Uma demarcação clara, e explicitamente evocada por Grimm no prefácio ao
primeiro volume da sua Deutsche Grammatik (Grimm, 1819: XIIss.; apud Schmidt,
1985: 176), diz respeito às assim chamadas correntes de gramática lógica ou
filosófica e à gramática crítica (ibid. XIII; apud Schmidt, 1985: 177). As
teorias ligadas à primeira corrente pecariam, segundo Grimm, por filosofar
sobre a essência e lógica da linguagem sem ter em consideração o estudo dos
factos empíricos, enquanto a segunda corrente se preocuparia com o efeito do
uso da linguagem sobre o pensamento, tentando logificar e uniformizar a
linguagem através de tentativas de eliminar irregularidades gramaticais.

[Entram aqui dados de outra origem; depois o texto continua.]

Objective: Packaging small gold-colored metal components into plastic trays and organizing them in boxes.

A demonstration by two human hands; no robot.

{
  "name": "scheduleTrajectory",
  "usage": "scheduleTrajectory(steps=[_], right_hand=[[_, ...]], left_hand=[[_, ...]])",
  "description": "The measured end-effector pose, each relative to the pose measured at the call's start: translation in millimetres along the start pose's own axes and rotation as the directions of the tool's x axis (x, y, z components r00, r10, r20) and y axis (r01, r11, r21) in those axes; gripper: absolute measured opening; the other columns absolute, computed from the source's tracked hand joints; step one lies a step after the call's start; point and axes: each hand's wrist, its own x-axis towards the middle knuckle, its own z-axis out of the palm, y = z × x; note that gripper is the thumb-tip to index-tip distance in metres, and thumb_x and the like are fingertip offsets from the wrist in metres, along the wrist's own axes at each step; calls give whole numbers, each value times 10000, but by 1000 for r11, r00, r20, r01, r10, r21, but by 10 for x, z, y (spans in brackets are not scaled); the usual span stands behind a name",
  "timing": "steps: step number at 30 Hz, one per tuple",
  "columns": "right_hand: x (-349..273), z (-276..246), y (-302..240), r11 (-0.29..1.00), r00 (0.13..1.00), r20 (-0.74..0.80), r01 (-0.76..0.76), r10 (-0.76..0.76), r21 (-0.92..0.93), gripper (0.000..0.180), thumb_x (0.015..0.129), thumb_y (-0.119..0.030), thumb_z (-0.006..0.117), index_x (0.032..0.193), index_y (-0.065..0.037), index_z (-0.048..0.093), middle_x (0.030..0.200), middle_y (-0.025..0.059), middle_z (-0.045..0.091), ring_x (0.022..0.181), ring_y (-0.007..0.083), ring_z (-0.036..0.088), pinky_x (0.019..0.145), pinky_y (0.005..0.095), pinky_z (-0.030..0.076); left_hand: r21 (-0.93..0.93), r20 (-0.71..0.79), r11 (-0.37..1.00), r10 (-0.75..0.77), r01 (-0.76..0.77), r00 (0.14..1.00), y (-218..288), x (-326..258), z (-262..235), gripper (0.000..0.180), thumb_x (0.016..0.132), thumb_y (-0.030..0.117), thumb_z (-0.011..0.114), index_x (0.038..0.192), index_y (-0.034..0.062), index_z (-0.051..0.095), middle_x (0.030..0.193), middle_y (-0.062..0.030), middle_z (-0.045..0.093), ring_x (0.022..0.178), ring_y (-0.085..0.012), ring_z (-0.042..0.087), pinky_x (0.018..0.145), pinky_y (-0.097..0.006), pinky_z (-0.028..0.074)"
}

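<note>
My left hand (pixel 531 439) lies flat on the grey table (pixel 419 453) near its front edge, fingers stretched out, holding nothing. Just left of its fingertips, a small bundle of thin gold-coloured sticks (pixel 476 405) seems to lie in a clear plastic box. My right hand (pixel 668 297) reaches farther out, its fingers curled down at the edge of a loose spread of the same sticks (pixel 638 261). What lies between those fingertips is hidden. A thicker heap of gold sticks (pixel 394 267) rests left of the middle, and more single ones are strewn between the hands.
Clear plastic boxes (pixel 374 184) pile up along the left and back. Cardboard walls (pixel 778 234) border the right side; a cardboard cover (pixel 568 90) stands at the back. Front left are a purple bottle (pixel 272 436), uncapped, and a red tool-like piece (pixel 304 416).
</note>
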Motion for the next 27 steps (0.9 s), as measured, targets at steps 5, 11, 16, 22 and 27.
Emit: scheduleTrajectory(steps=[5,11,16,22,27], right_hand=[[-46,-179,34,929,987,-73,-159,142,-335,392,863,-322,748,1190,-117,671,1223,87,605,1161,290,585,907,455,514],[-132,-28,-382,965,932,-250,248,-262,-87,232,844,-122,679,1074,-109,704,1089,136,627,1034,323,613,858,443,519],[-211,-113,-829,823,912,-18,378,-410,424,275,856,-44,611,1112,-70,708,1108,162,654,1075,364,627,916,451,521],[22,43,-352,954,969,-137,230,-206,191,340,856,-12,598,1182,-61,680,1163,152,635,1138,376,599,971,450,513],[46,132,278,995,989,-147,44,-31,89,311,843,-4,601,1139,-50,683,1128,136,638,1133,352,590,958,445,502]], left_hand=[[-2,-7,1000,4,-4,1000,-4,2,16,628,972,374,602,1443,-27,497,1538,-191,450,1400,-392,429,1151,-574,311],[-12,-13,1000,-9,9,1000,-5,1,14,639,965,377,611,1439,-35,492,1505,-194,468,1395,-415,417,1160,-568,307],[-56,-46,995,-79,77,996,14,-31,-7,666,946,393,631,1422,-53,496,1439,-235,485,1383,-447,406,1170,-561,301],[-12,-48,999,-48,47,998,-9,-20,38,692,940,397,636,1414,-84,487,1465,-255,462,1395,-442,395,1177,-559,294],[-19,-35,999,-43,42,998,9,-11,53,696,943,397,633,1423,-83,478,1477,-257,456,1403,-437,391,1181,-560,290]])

Segundo Grimm, esta corrente manifestaria algo como um sacrilégio contra a
santidade da própria língua, pois em muitos casos nem sequer se saberia qual a
razão da irregularidade que se quer eliminar.

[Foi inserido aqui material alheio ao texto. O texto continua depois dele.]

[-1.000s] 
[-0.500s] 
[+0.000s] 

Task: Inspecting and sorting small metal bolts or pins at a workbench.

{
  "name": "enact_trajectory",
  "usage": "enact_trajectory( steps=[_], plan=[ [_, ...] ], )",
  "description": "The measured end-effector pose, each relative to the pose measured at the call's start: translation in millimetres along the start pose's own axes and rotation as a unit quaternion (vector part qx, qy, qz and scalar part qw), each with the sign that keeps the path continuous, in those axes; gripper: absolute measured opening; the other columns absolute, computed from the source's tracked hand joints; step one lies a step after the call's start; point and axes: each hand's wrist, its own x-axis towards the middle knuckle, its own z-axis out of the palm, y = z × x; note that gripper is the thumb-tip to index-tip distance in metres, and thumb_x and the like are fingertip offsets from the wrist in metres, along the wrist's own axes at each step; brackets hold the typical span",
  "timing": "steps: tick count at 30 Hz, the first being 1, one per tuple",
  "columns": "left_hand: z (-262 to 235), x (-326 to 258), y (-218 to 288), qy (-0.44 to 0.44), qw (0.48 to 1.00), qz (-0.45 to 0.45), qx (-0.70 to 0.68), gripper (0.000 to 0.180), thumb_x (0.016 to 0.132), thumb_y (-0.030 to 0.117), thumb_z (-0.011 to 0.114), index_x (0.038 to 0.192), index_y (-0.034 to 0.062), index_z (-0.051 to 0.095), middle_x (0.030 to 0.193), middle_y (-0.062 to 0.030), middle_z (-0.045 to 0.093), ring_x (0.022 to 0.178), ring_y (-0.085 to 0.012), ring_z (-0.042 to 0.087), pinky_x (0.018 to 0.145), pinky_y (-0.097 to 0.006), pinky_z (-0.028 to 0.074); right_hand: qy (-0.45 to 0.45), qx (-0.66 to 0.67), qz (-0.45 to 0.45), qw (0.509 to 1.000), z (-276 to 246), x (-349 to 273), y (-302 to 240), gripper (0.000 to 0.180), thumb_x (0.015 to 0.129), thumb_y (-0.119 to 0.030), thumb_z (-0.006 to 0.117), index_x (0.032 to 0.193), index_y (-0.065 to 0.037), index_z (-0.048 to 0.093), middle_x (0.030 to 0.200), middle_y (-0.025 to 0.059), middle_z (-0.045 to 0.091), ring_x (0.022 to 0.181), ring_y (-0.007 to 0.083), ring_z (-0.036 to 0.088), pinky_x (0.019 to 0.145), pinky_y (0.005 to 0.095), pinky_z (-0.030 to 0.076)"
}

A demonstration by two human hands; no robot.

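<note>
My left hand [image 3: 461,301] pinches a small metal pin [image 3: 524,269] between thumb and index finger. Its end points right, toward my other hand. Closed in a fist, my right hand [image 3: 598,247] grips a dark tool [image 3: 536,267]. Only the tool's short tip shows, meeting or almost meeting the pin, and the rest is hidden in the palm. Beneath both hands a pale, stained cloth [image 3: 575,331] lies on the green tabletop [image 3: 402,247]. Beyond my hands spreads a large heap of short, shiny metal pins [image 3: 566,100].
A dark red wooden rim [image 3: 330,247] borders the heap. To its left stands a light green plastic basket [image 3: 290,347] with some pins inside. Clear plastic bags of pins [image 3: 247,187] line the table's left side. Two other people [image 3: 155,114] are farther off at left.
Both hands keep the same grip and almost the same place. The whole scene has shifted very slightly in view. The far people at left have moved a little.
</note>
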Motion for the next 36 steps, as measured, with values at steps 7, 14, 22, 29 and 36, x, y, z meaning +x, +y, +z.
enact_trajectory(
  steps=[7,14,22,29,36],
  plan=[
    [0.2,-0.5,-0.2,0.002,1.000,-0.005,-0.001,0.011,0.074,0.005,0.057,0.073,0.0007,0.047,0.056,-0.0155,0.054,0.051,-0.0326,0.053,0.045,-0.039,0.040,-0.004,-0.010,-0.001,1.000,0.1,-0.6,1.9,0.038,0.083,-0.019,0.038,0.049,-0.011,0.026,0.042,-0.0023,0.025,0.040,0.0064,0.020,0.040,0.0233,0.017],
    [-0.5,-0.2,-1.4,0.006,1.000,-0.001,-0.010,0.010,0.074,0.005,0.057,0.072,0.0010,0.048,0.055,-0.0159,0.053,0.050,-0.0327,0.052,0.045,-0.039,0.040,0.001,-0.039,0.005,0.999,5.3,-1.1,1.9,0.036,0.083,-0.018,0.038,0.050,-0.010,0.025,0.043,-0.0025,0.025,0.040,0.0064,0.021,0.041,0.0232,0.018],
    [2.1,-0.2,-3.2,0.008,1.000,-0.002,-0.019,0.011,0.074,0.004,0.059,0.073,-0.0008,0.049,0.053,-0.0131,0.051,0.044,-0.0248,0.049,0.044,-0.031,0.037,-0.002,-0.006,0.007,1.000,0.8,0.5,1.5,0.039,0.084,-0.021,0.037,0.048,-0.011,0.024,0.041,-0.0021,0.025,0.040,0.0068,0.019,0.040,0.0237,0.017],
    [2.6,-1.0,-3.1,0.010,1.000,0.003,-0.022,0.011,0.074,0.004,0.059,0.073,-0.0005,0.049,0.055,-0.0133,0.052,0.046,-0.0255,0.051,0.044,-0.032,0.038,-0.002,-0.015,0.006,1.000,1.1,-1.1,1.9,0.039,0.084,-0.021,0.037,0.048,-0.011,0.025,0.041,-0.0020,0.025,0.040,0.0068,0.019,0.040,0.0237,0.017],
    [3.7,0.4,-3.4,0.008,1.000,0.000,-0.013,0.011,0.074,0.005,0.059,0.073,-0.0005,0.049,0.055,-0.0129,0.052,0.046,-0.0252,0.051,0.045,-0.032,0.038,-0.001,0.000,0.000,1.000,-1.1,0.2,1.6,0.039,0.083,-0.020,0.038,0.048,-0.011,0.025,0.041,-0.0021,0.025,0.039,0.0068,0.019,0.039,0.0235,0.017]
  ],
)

Enquanto as oposições com a ciência comparativa de Bopp, com a empresa das
gramáticas escolares e com a Filologia se prendem com a conjuntura histórica da
constituição académica das disciplinas da Ciência da Linguagem, perdendo depois
em importância, há uma oposição que ainda hoje se mantém assunto de disputa.
Num artigo publicado em 1983, Schlieben-Lange realça novamente a diferença
entre o tipo de Ciência da Linguagem reconstrutivo-retrospetivo cujo primeiro
protagonista seria Jacob Grimm e o tipo construtivo-prospetivo que a autora
associa precisamente ao tipo de gramática lógico-filosófica, nomeadamente aos
ideólogos franceses (Schlieben-Lange, 1983: 477ss.). Schlieben-Lange termina o
seu estudo histórico com um apelo (ibid., 484-487): devido à aceitação geral do
método histórico-empírico e da sua consequente evolução para o método evolutivo
e mecânico, foi-se negligenciando e ignorando cada vez mais o método lógico-
filosófico e prospetivo' dos autores em fins de século XVIII, facto que seria
lamentável, pois residiria nesta corrente um potencial prometedor humanizante
que mereceria ser redescoberto e revisto.
Outro caso é a comparação dos papéis de Jacob Grimm e Wilhelm von Humboldt para
o desenvolvimento dos estudos sobre a linguagem. Alegou-se, nomeadamente em
inícios de século XX, que o favorecimento do método de Grimm teria conquistado
uma certa paradigmaticidade em detrimento da apreciação da obra de Humboldt que
caiu, durante quase 100 anos, em esquecimento. Também aqui, notar-se-á uma
diferença do alcance das duas teorias, pois Humboldt era sem dúvida um autor
cuja teoria se afigura como mais filosófica e que se pautava pela tendência
universalista de dar importância a todas as vertentes do estudo linguístico,
desde o estudo empírico-histórico até à ênfase da sua importância para a
Bildung humana e à reflexão filosófica sobre a essência da linguagem. Mas, o
que se afirma, no fundo, com estes apelos e comparações é a importância dada a
uma certa dicotomia entre Ciência da Linguagem e Filosofia da Linguagem, sob um
ponto de vista por vezes estereotípico: enquanto a Ciência da Linguagem se
preocupa demasiado com a análise de bases de dados empíricos, perderá de vista
o verdadeiro fim deste empreendimento. Mas logo que esta dimensão entra no
pensamento metodológico, a mera ciência torna-se filosófica. Pode-se alegar que
esta última dimensão está ausente nos trabalhos de J. Grimm, mas esta limitação
talvez tenha sido necessária para conseguir os grandes avanços na Ciência da
Linguagem. Convém, portanto, dar mérito a ambos os empreendimentos, sem cair na
posição algo limitada de louvar um em detrimento do outro. É neste sentido, que
o trabalho de Jacob Grimm, que pôde contar sempre com a ajuda e contribuição do
seu irmão Wilhelm, merecerá sempre a devida atenção e homenagem.